10 tips for writing your cover letter

How to get yours perfect

As online application forms become more prevalent, fewer graduate employers now ask candidates for a good old-fashioned cover letter. But many still do, and there's no excuse for getting it wrong. Your cover letter is an important part of the application process because it's your chance to introduce yourself to a potential employer and convince them that you're the right person for the job. And this is how you do it, in ten easy steps...

1. Research and preparation

Make sure you have a clear understanding of what the job entails and what the recruiters are looking for before you start writing. Research the role and the company online, and check whether it's holding any events at your university.

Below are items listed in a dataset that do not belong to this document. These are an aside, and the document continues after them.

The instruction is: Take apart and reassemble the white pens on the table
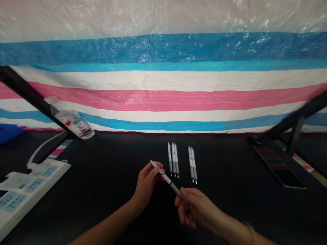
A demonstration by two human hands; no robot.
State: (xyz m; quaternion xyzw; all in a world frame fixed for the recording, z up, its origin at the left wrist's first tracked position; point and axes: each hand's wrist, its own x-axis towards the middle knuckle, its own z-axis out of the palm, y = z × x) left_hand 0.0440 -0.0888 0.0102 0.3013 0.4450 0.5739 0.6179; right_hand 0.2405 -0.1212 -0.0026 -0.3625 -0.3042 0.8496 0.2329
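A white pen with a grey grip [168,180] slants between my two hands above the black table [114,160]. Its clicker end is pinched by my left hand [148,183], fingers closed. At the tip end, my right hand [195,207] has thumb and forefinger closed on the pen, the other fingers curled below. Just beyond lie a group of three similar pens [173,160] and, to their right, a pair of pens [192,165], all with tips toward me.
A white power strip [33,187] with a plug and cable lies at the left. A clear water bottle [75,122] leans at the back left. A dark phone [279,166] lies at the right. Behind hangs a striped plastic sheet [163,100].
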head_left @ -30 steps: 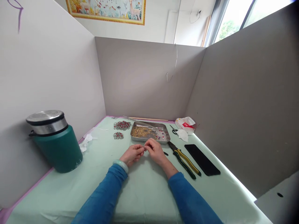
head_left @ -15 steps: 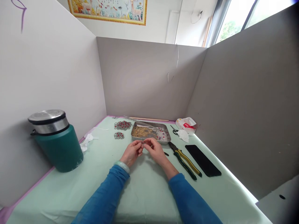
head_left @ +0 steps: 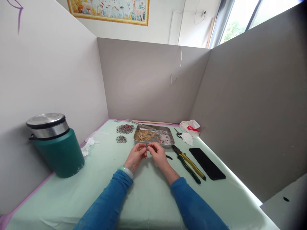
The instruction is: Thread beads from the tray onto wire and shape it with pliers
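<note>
My left hand (head_left: pixel 136 156) and my right hand (head_left: pixel 157 154) meet fingertip to fingertip just in front of a metal tray (head_left: pixel 165 146). Both are closed in a pinch, thumbs against forefingers. Whatever lies between the fingertips is too small to make out. Gold beads (head_left: pixel 145 135) fill the tray's left part, with clear, red and purple beads (head_left: pixel 165 138) to the right. Thin metal rods (head_left: pixel 141 125) rest slantwise across the tray. Left of it lie a larger pile (head_left: pixel 125 128) and a smaller pile (head_left: pixel 121 139) of wire pieces with red beads.
Green-and-yellow pliers (head_left: pixel 189 164), a black phone (head_left: pixel 207 163), scissors (head_left: pixel 177 133) and a tissue pack (head_left: pixel 190 127) lie to the right. A small dark curved object (head_left: pixel 169 157) sits beside my right wrist. A green flask (head_left: pixel 59 153) stands left. Grey partitions (head_left: pixel 148 80) enclose the table.
The whole view has shifted slightly, with things appearing a little further left. My hands stay together, the fingers slightly changed in pose. More of the dark curved object shows beside my right wrist.
</note>
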A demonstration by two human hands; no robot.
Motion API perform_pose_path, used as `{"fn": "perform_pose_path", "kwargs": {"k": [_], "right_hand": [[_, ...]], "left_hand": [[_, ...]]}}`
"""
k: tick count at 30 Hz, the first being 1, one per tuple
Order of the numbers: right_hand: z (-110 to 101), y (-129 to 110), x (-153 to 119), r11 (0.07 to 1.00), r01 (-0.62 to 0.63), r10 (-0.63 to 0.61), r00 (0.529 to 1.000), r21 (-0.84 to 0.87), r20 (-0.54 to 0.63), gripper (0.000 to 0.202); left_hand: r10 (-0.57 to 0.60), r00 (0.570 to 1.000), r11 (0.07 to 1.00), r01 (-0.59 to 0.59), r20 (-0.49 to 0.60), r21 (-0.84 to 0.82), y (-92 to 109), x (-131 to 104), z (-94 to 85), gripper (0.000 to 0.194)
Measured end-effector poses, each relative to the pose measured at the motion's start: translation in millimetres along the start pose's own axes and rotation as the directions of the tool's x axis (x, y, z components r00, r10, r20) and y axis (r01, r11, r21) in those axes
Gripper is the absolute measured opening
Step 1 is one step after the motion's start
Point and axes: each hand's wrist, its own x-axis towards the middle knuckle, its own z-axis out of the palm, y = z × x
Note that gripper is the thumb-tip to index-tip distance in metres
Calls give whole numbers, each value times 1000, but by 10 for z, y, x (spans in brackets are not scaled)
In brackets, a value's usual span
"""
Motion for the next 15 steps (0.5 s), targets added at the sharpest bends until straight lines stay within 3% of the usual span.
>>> {"fn": "perform_pose_path", "kwargs": {"k": [3, 6, 10, 13, 15], "right_hand": [[-120, -19, 50, 998, 27, -27, 1000, -61, -9, 23], [-315, -19, 105, 961, 36, -57, 996, -276, -70, 30], [-475, 28, 85, 718, 19, 85, 990, -695, 116, 31], [-436, 37, 14, 565, 72, 181, 961, -822, 209, 23], [-377, 17, -23, 509, 107, 196, 952, -854, 236, 14]], "left_hand": [[-3, 1000, 1000, 4, -22, 26, 0, 6, -17, 29], [-10, 995, 999, 15, -94, 50, -5, 29, -66, 27], [-18, 987, 999, 25, -157, 44, -10, 65, -133, 28], [-48, 990, 999, 49, -132, 0, -6, 79, -156, 26], [-75, 991, 997, 74, -113, -10, -1, 82, -163, 24]]}}
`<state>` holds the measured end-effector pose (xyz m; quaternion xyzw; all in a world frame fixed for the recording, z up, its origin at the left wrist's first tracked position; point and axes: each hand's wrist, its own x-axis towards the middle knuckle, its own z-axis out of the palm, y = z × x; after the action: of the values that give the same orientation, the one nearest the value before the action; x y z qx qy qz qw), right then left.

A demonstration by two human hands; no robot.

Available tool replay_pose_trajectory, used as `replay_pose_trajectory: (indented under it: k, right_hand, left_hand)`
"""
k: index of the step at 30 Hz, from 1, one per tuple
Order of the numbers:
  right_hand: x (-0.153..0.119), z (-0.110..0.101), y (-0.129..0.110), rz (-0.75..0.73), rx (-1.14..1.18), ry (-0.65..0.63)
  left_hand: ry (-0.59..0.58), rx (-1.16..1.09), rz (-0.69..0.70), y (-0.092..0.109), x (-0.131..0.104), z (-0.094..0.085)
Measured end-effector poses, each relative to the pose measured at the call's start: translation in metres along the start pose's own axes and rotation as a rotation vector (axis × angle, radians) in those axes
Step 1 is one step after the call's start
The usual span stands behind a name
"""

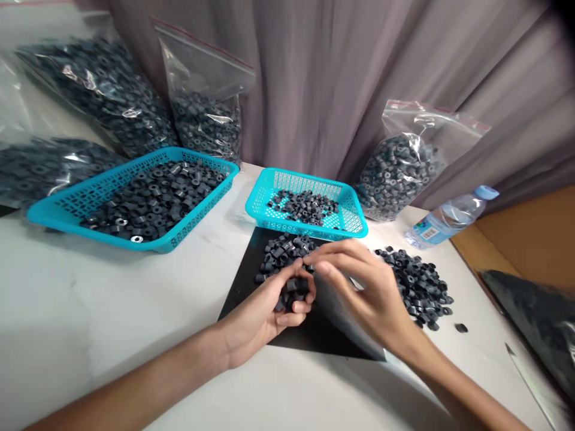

If clear details of the job aren't provided, call the HR team to find out more.

2. Formal format

In most cases you'll send your cover letter by email rather than by post. There's some debate about whether it's now acceptable to write your cover letter in the body of an email, rather than as a formal business letter. But, to play it safe, The Gateway recommends sticking to tradition, particularly if you're applying to a City firm. Write your cover letter in Microsoft Word using a formal template and then attach it to an email. Recruiters will receive hundreds of applications, so remember to name the document something sensible. We recommend the Name_Role_Cover letter.doc format.

3. Structure clearly

Try to find out the name of the person who will look at your application and address your letter to them. If you can't find out who this is, address it to the head of the department you're applying to. In the first sentence you should introduce yourself and say what position you are applying for. Next, explain what interests you about the job and the firm. Then, outline why you are right for the role, using examples to back up your statements. Finally, summarise your key points and end the letter positively. Tell them how you look forward to hearing from them, or perhaps that you look forward to discussing the role at interview.

4. Less is more

Don't waffle. Your cover letter should be clear and concise, and never longer than one side of A4. If it's too long, recruiters will lose interest and all your hard work will be bound for the bin.

5. Don't rehash your CV

If someone is taking the time to read your cover letter, it's because they liked what they saw on your CV. So don't just repeat the same information - tell them more and convey your enthusiasm for the job in a professional manner. Make a checklist of everything the role requires and be sure to address every point in your cover letter.

6. Tailor to the firm

Your cover letter shouldn't be a catch-all blurb that has done the rounds of all the firms in your chosen sector. Show you've done your research by explaining why you'd like to work for that company in particular. Don't regurgitate something from its website, but mention an interesting deal you read about in the news or an employee you spoke to at a company presentation.

7. Ask not what they can do for you...

Yes, you're trying to sell yourself to an employer, but it's important to strike a balance. Be careful not to overstate your brilliance or come across as egotistical by starting every sentence with "I." And remember, employers are more interested in what you will bring to role and firm, than in what you'll gain from getting the job.

8. Avoid technical jargon

Don't fall into the trap of using complex language and technical terms you don't understand - it won't impress recruiters. Explain your interest in the industry by using simple language and use your experience of doing an internship, reading an interesting article, or speaking to employees at a company presentation rather than showing off your ability to use jargon.

9. Copy and paste at your peril

Writing a cover letter from scratch for every application sounds time consuming, but it really is the best way. The Gateway has heard countless stories of cover letters that refer to the wrong firm or are littered with typos and inaccuracies when paragraphs are pasted together from here and there. It may seem like an easy option, but beware of the hazards.

10. Check spelling and grammar

As with your CV, triple-check your cover letter. Spelling errors and grammatical mistakes look unprofessional, lazy and careless - and they give recruiters a good reason to discard your cover letter, especially if you're applying for a position in which attention to detail and written communication are important.